> [TASK STATEMENT]:
With the pictures excluded, reproduce all of the data exactly.

> [SOURCE DATA]:
——

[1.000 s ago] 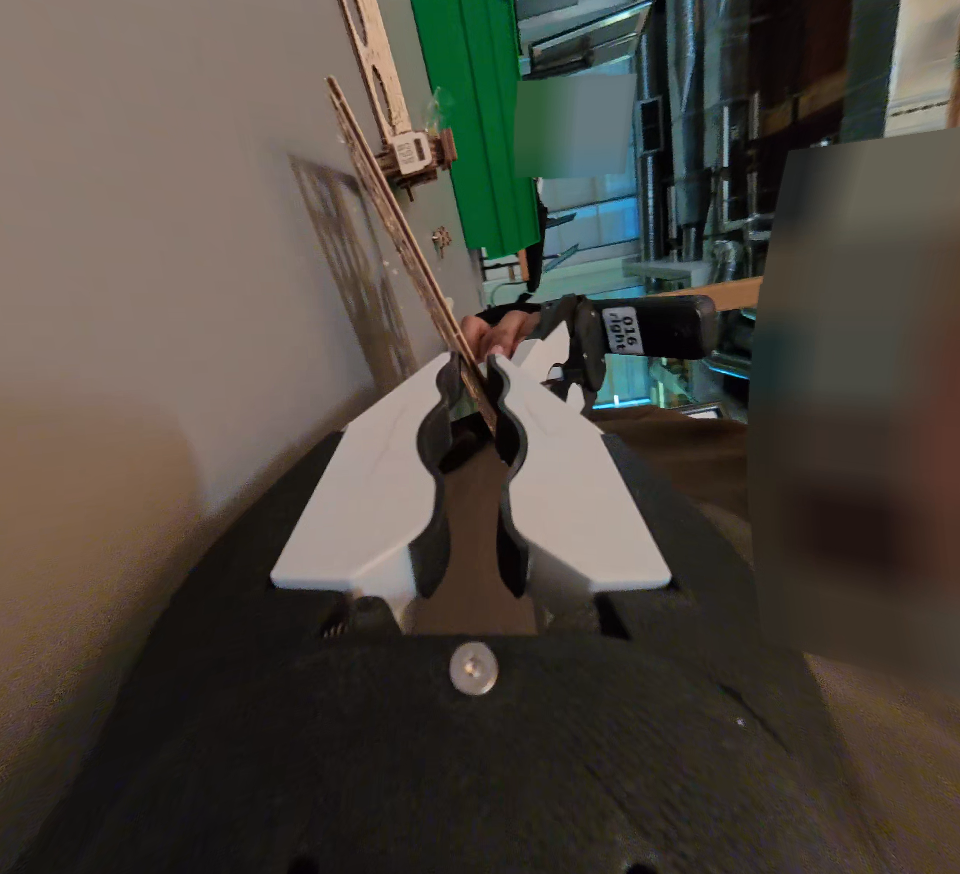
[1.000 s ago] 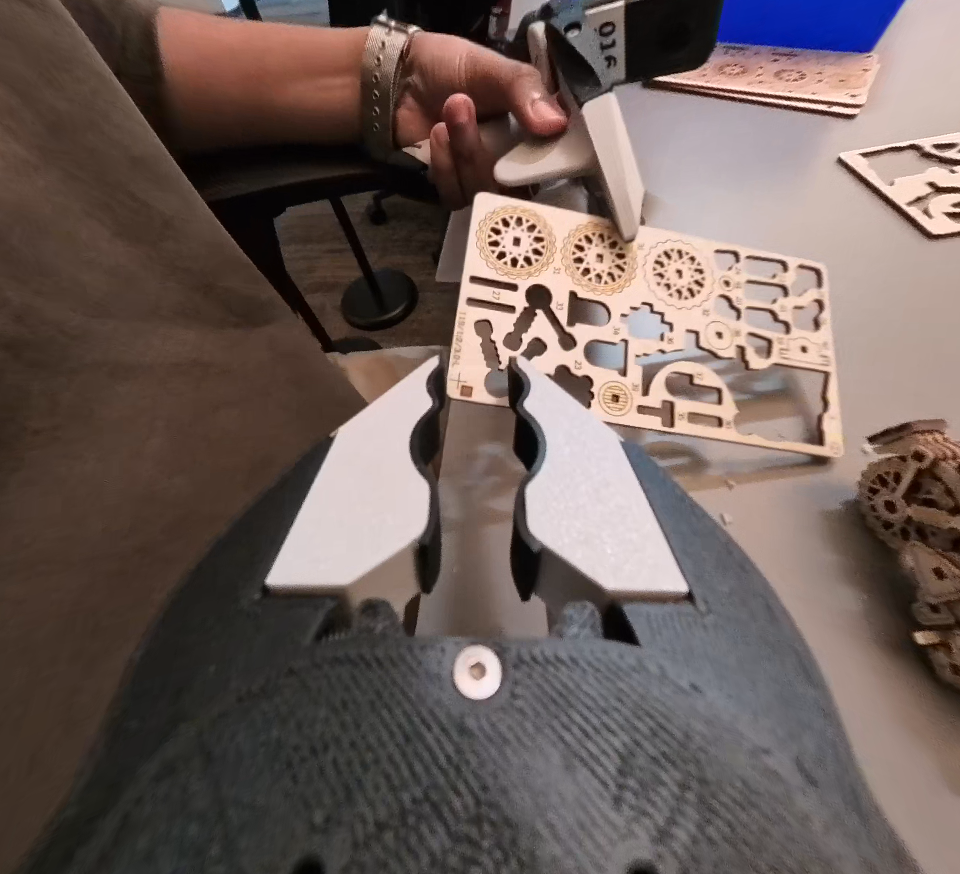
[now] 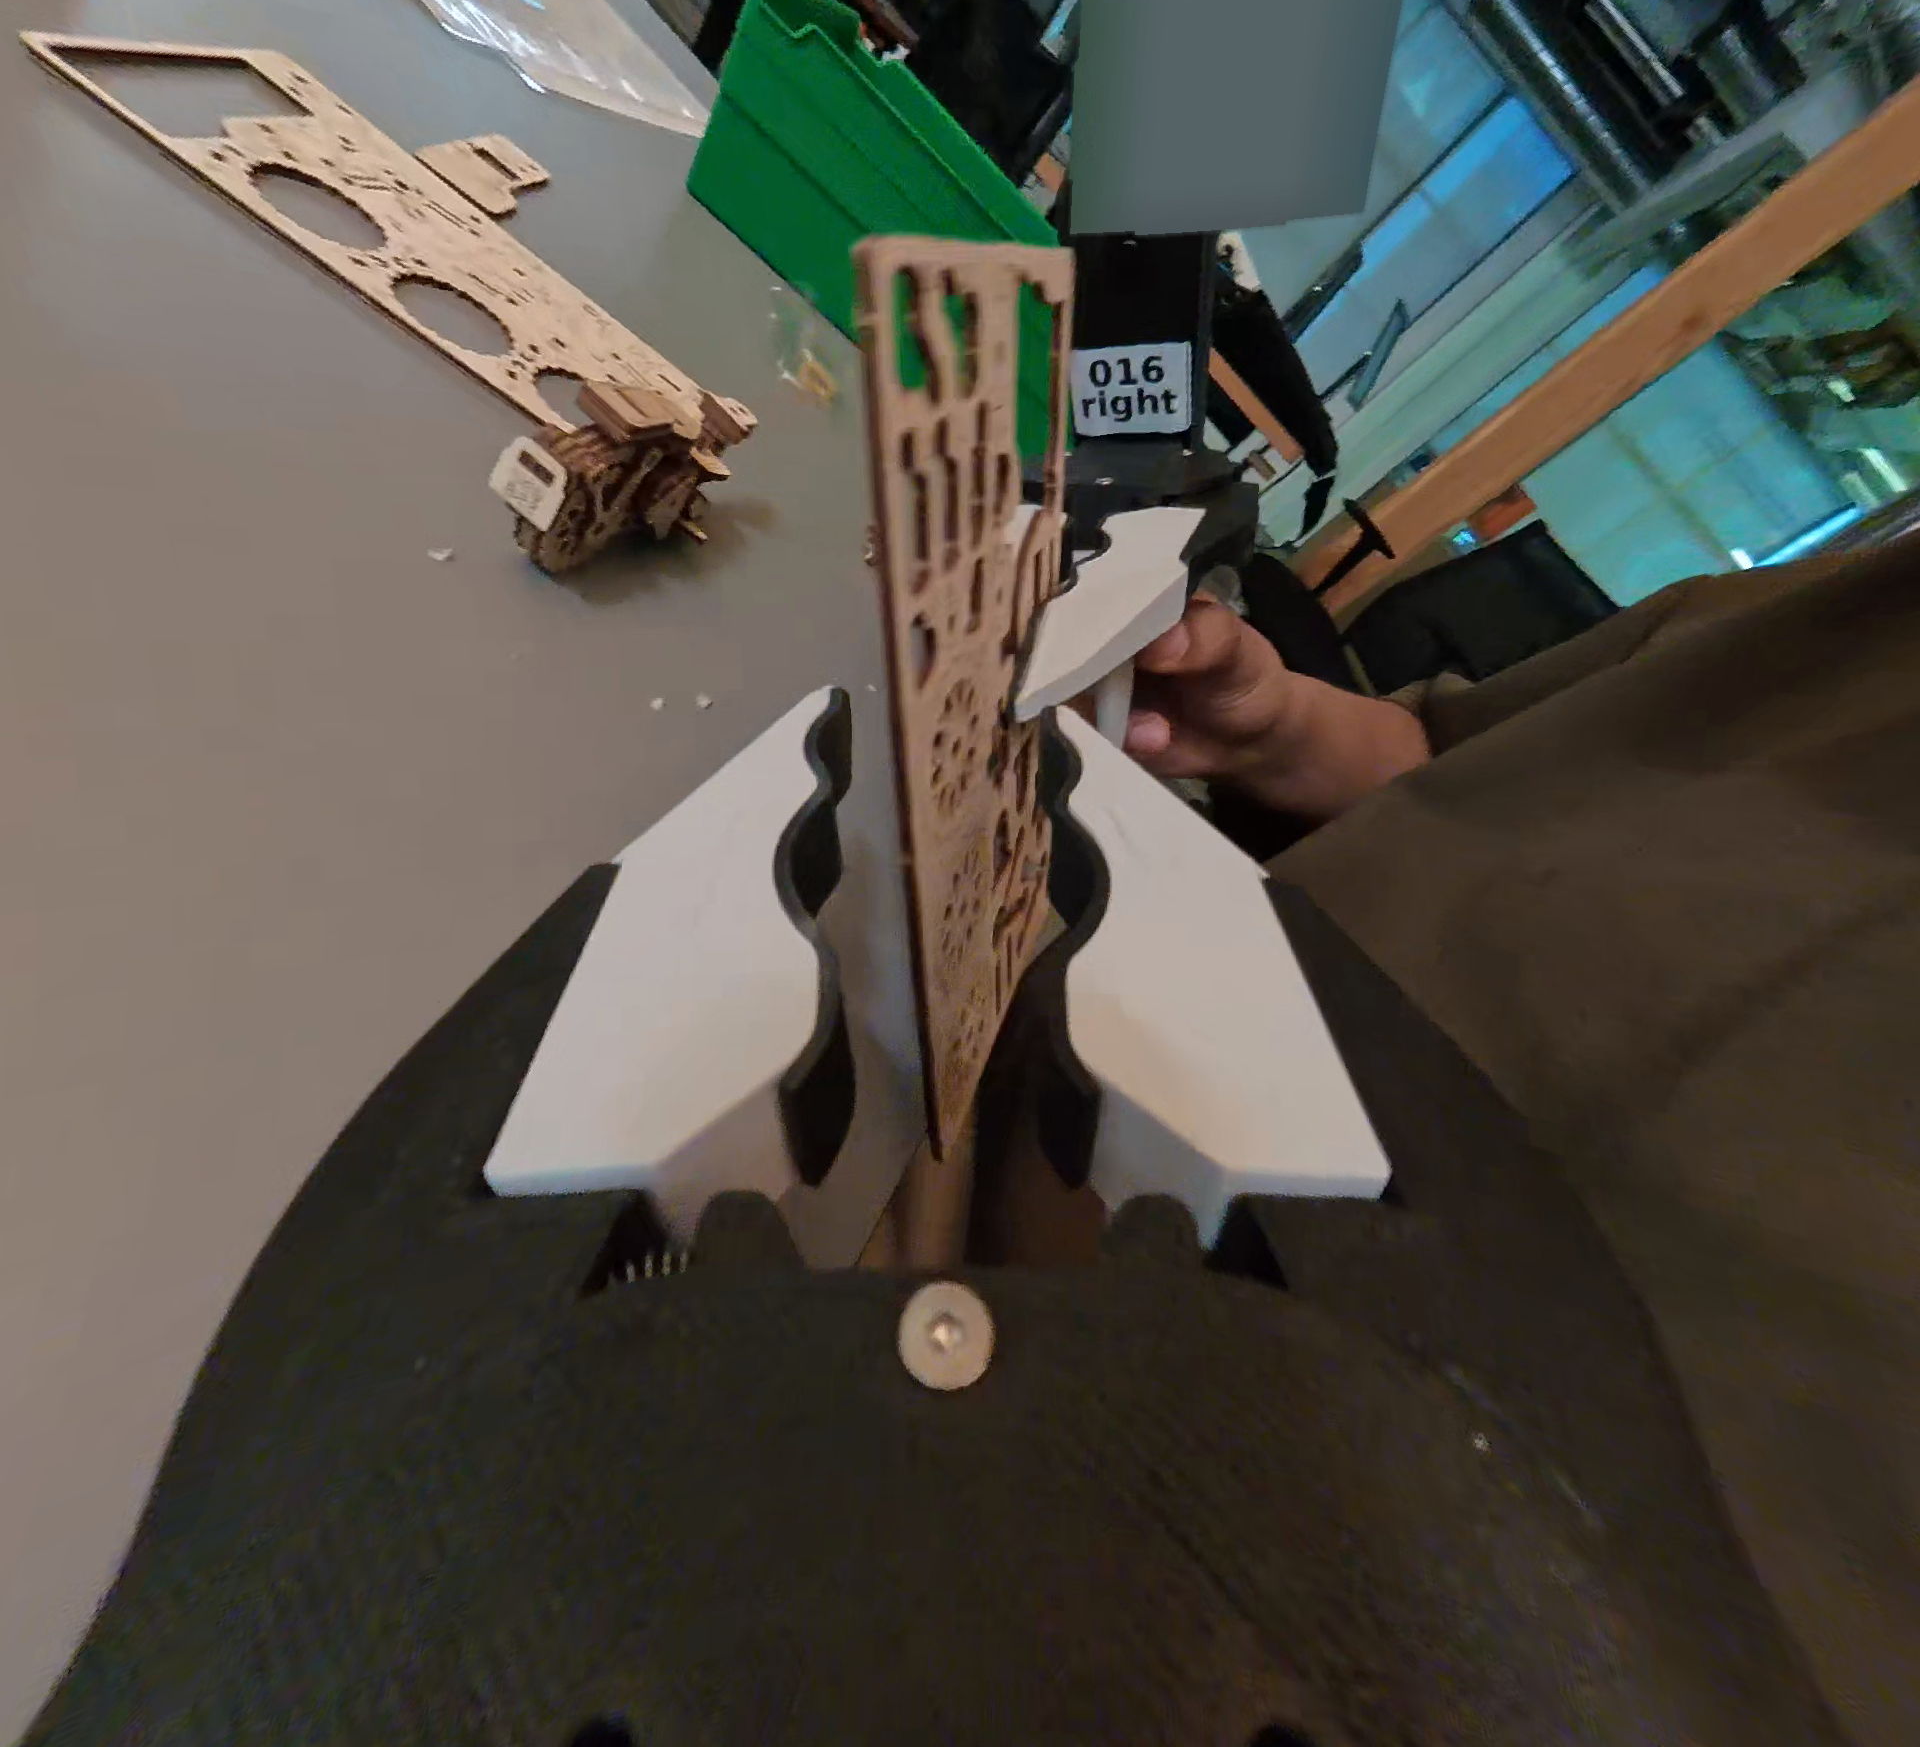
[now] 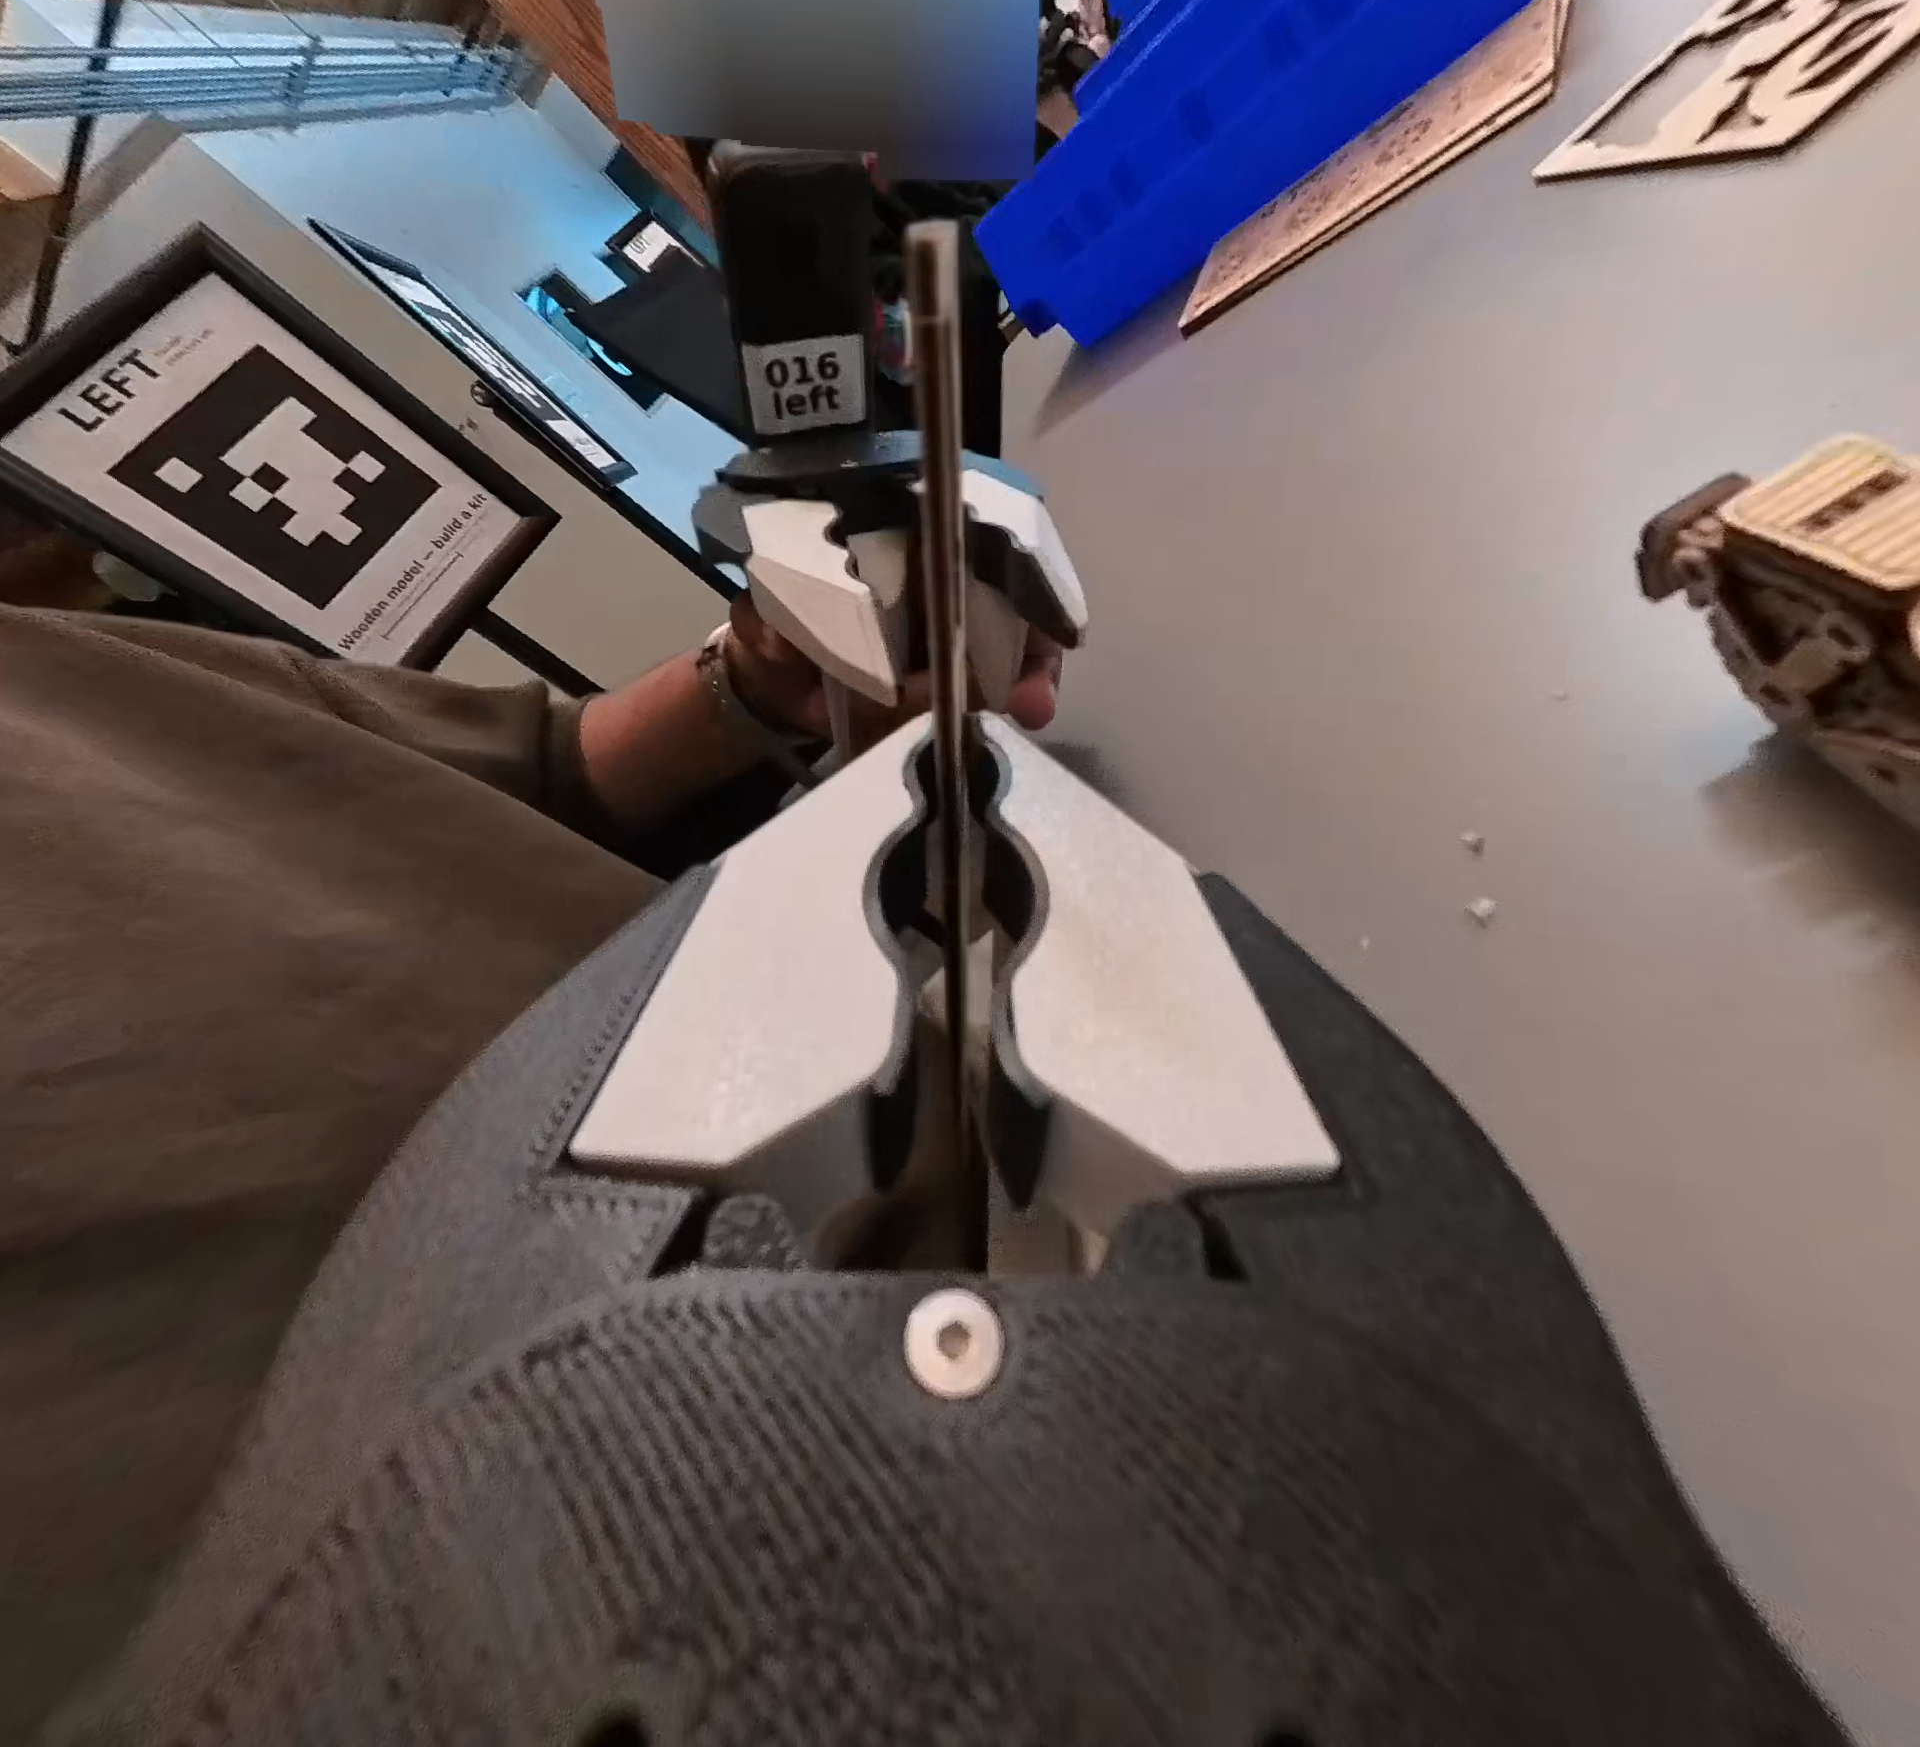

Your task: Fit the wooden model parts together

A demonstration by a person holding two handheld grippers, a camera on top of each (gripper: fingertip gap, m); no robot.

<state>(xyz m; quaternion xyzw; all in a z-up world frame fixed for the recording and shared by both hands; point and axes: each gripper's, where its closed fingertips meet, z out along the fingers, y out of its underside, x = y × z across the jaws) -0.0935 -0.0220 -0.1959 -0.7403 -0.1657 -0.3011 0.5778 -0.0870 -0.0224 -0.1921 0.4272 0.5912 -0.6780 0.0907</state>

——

> [TASK OUTPUT]:
[1.000 s ago] 
[1.000 s ago] 
[now] 
[now] 

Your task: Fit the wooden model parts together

A demonstration by a person holding two handheld grippers, a camera on top of each (gripper: fingertip gap, m); no robot.

<state>(xyz m; quaternion xyzw; all in a z-up world frame fixed for the recording and shared by both hands; point and axes: each gripper's, where its closed fingertips meet, z out along the fingers, y out of its underside, x = y × z across the jaws) -0.0935 -0.0220 -0.1959 -0.7403 -0.1657 -0.3011 0.5778 -0.0870 -0.0224 -0.1921 0.4272 0.5912 -0.6780 0.0907</state>

This answer requires no additional content.